Abstract

Soil forms one of the vital natural resources in that it is useful for agricultural and engineering purposes as the Chief plant supporting material for producing food and fibre and as construction material for raising buildings respectively. Soil erosion caused by the action of wind, water, ice and gravity over a terrain requires, therefore, prompt detection and implementation of proper preventive/remedial measures to conserve the soil resource. Soil inventory to assess its quantity and quality by the conventional field survey methods consumes considerable manpower with time and money and the remote sensing technology offers in this context, a powerful tool to achieve the objectives of producing meaningful regional soilscape maps quickly with less amount of survey inputs.

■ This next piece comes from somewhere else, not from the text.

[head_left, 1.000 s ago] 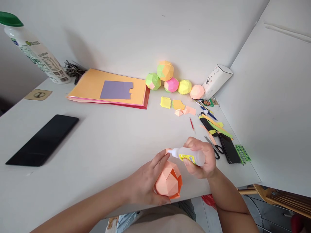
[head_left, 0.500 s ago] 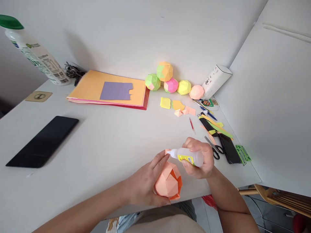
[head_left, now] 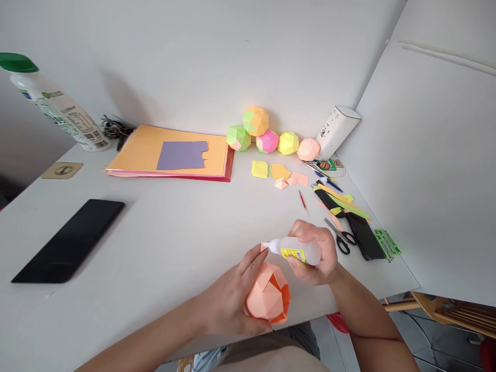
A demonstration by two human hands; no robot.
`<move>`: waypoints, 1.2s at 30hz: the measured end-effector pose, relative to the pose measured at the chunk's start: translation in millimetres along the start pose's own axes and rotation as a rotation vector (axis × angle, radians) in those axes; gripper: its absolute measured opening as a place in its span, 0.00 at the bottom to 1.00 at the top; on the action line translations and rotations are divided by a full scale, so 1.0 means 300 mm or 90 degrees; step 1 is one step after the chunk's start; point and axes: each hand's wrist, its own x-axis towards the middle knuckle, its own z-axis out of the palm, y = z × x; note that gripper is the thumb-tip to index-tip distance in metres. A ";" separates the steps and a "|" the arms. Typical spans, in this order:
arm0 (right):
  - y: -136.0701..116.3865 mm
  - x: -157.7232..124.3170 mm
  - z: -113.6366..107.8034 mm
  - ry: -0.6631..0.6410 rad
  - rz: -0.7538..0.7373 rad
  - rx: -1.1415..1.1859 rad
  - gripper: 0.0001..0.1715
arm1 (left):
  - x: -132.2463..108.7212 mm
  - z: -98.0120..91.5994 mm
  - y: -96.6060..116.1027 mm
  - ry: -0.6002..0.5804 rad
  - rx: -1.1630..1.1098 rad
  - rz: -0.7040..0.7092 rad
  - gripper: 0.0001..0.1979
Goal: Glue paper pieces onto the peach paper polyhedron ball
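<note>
My left hand cups an unfinished peach and orange paper ball at the near edge of the white table. Its fingers wrap the ball's left side and pinch a small peach flap at the top. My right hand is closed round a small white glue bottle with a yellow label. The bottle lies nearly level, and its nozzle points left and touches the flap by my left fingertips.
Several finished paper balls sit by the wall, with loose paper pieces in front. Scissors, pens, paper strips and a dark phone lie right. A coloured paper stack, a black phone and a bottle are left.
The view has tipped slightly, so everything sits a little lower and left in the picture. Both hands hold the same grip, with the nozzle still at the flap.
</note>
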 end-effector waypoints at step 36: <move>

The Landsat frame under study was of February 27, 1973 and the digital analysis was done at LARS using LARSYS software package in March - April, 1977, followed by post field check in September, 1977. While carrying out the original and limited objective of doing a quantitative exercise for assessment of Bhavani dam waterspread area and its irrigated lands by digital analysis of the Landsat scanner data, it was incidentally found out that a long stretch of land lying for length of about 70 miles and for a width of about 2 to 5 miles was revealing very light tone on the imagery. The prefield presumption for the occurrence of possible soil erosion was confirmed by post field observations. The predominant pegmatite rock associated with country rocks in the area was found undergoing disintegration due to weathering phenomenon and the quartz fragments and the mica flakes in the washed debris with high albedo revealing light tone on the imagery.

The paper discusses, among other things, the methodology adopted in the digital analysis related to soil erosion studies using the LARSYS unsupervised clustering algorithms.